Current medical and nursing training programs are not producing a sufficient number of qualified critical care physicians and nurses to meet the projected medical needs of the U.S. population, says the Critical Care Workforce Partnership, a coalition of four professional societies. If the trend continues, the Partnership adds, a severe shortage of critical care specialists will occur by 2007, and worsen until at least 2030. The shortages, first found in a study published in the Journal of the American Medical Association (JAMA) in December 2000 and highlighted by the partnership at a news conference yesterday at CHEST 2001, the 67th Annual International Scientific Assembly of the American College of Chest Physicians in Philadelphia, includes critical care physicians, nurses, pharmacists and respiratory therapists.
The societies of the Critical Care Workforce Partnership -- American Association of Critical-Care Nurses, American College of Chest Physicians, American Thoracic Society and Society of Critical Care Medicine -- collectively represent more than 100,000 healthcare professionals. The Partnership recognizes that there are currently insufficient numbers of qualified doctors and nurses to provide specialized care in intensive care units for critically ill patients and their families. The crisis will intensify as the United States population ages and requires more critical care services. If the United States is faced with a major disaster or terrorist attack, the shortage of trained specialists could also hinder the availability of appropriate medical care.
All four professional societies agree that this shortage is very real and could have a tremendous impact on how critical care is delivered in the future. Research indicates that there is a direct correlation between patient outcomes and care provided or supervised by trained specialists. The societies urge immediate action due to the time it will take to educate and train critical care specialists.
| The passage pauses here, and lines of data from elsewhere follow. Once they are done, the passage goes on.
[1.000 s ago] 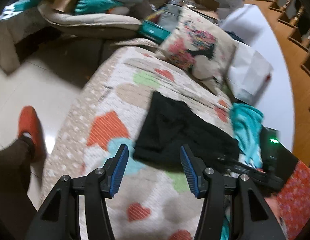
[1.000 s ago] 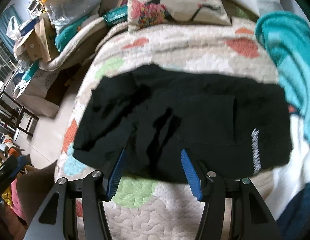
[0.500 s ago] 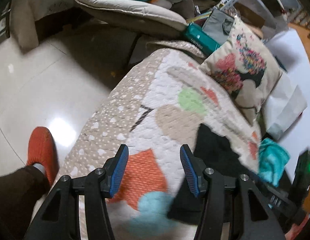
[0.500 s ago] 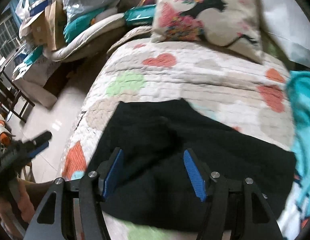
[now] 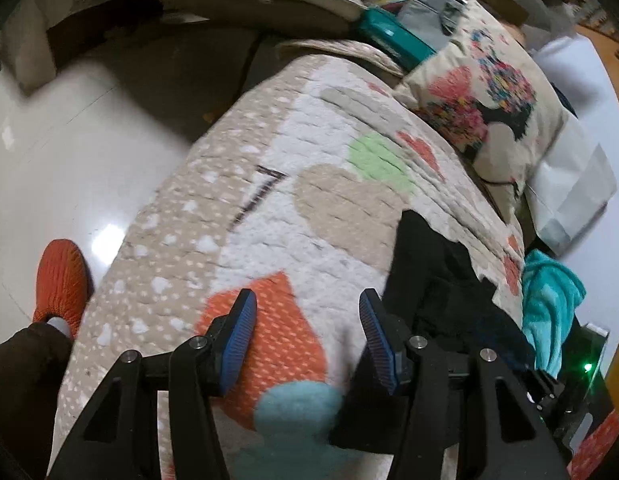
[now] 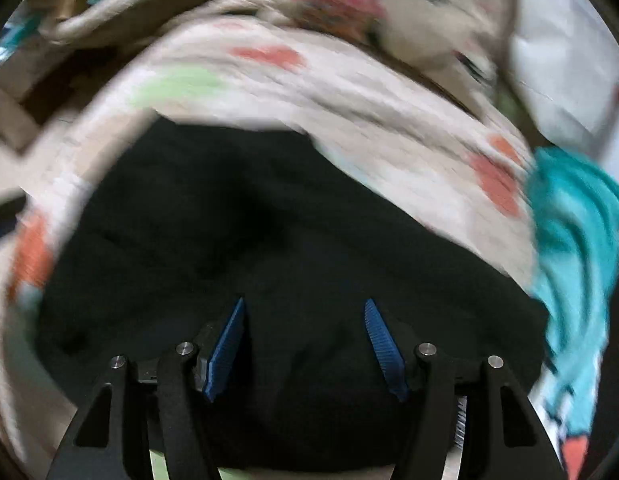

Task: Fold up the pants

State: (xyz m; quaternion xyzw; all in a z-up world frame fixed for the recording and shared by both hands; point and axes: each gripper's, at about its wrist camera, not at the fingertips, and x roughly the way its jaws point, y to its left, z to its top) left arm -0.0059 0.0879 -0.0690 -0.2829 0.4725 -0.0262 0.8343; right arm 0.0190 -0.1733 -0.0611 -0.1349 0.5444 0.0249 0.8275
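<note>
The black pants [image 6: 269, 248] lie folded in a flat block on the heart-patterned quilt [image 5: 309, 216]. In the left wrist view the pants [image 5: 441, 280] lie to the right of my fingers. My left gripper [image 5: 307, 340] is open and empty, over the quilt's orange heart beside the pants' left edge. My right gripper [image 6: 305, 340] is open and empty, low over the near part of the pants. The right wrist view is blurred by motion.
A floral pillow [image 5: 481, 92] lies at the quilt's far end, with a white bag [image 5: 569, 184] beside it. A teal garment [image 6: 577, 248] lies right of the pants. The floor [image 5: 69, 152] and an orange slipper [image 5: 61, 280] are at the left.
The left gripper swung left off the pants toward the quilt's edge. The right gripper moved forward and down over the pants. Both stayed open.
</note>
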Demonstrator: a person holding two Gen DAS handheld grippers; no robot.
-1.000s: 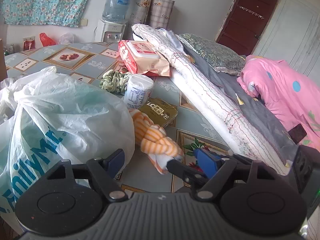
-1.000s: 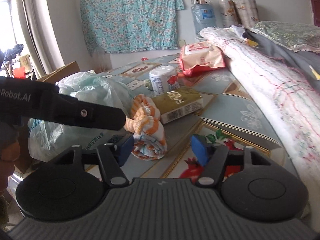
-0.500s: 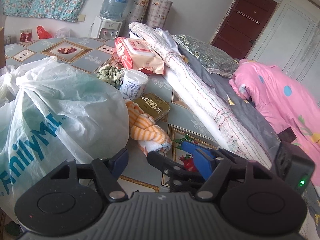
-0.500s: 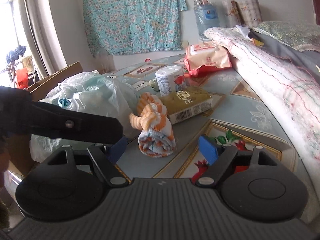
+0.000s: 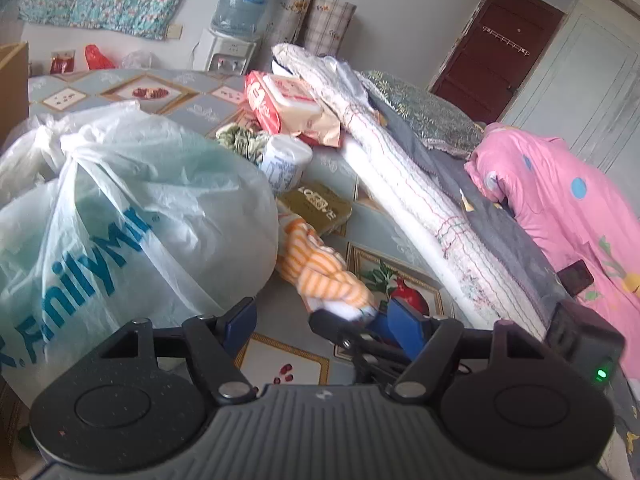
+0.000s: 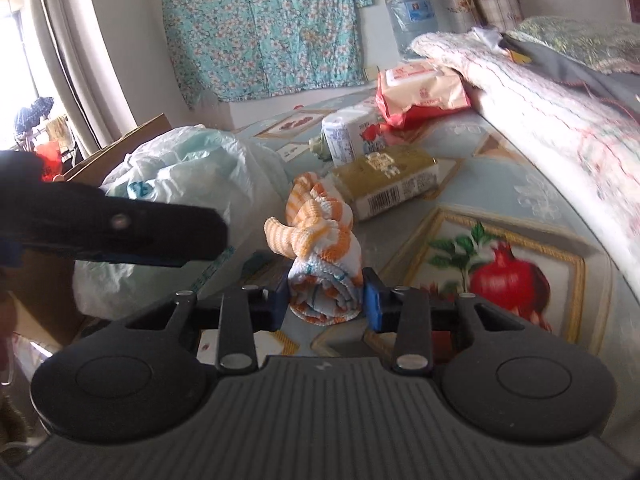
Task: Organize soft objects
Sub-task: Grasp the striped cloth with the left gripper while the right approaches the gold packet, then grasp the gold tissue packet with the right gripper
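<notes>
1. Far left, 9 o'clock in left wrist view: big white plastic bag [image 5: 132, 216] w/ blue lettering, bulging, tied at top. Sits just beside the towel; its film could snag or drag along if the towel gets swept that way.
2. Left gripper [image 5: 320, 316]: released, nothing between the pads; bag side bulges near its left pad. Risk: if it clenches now it likely pinches bag film, not cloth.
3. Centre, 6 o'clock in right wrist view: orange-striped towel [image 6: 320, 252], loosely rolled, on the patterned bed sheet [image 6: 460, 184]. Right gripper [image 6: 325, 301] has just been closing and is now clenched on the towel's near rolled end, a pad pressing each side.
4. Risk, my read: grip is on one end only. The far end is loose and floppy, so on lift the roll may unwind, trail, or slip out.
5. At 12 o'clock behind the towel: olive box [image 6: 386, 180] touching or nearly touching the loose end, then a white canister [image 6: 348, 136]. A trailing tail could nudge the box.
6. Right, 3 o'clock: folded white quilt [image 6: 540, 92] along the edge, well apart from the grip; low risk.
7. The two grippers are close together; they could collide if either swings inward.
</notes>
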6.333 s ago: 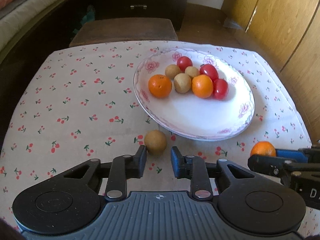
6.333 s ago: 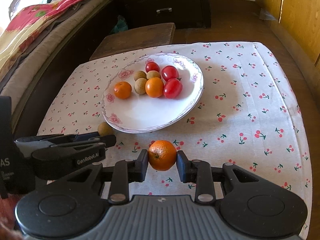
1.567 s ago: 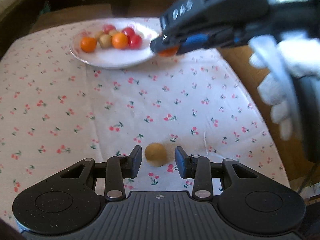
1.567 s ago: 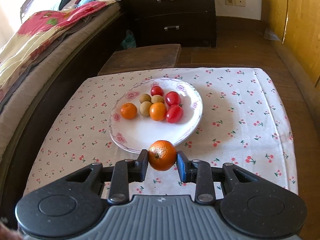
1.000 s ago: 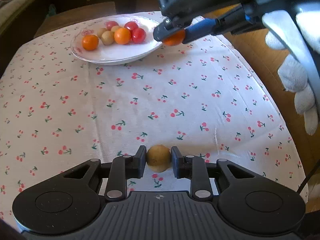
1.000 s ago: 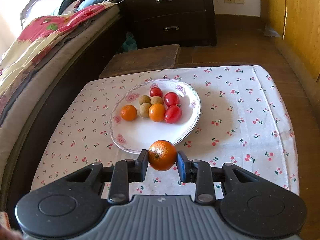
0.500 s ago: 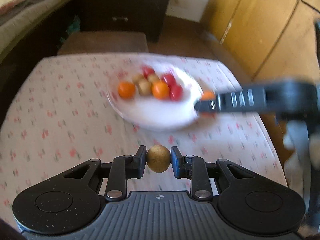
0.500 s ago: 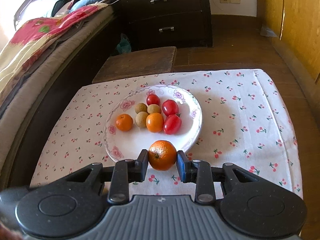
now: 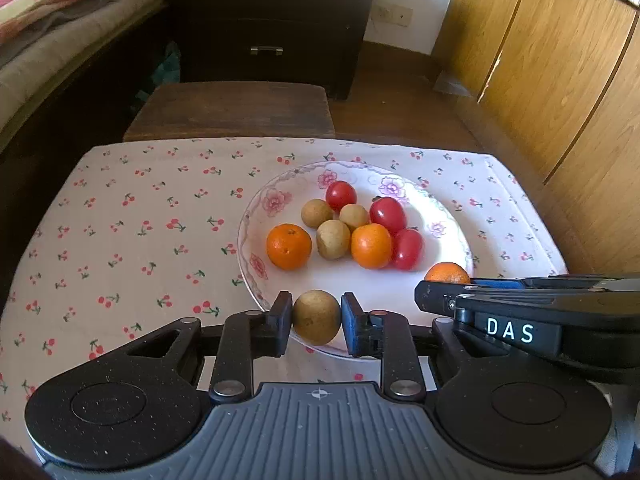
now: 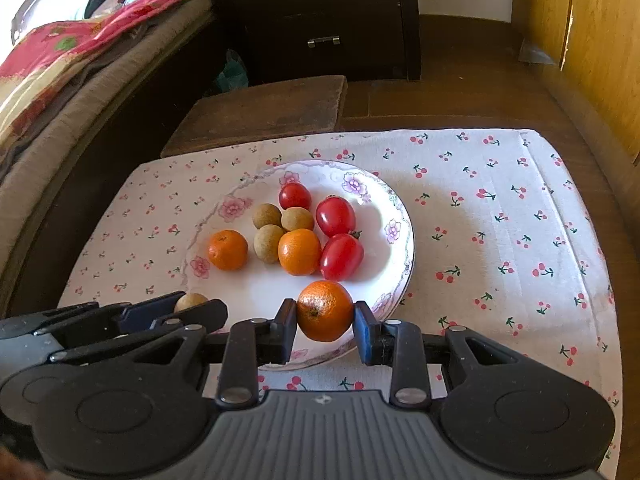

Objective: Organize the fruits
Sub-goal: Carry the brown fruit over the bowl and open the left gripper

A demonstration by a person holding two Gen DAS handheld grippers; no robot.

Critical care is provided by a specially trained multidisciplinary, multiprofessional team of critical care specialists that provides the intense monitoring and care needed for critically ill patients, usually in intensive care units (ICU). Critical care physicians are trained in a number of specialties, such as internal medicine, anesthesiology, surgery or pediatrics, and undergo further subspecialty training. Critical care nurses also received advanced training and are responsible for ensuring that all critically ill patients receive optimal care.
The Partnership is calling for a national effort involving legislators, regulators, payors, medical schools, hospitals, other healthcare organizations and communities to engage in discussions about the need for additional critical care professionals. Solutions will involve a wide variety of programs on the federal, state and local levels as well as within the critical care profession itself.
The workforce study published in JAMA was commissioned by the American College of Chest Physicians, the American Thoracic Society, and the Society of Critical Care Medicine and conducted by the Committee on Manpower for Pulmonary and Critical Care Specialties (COMPACCS).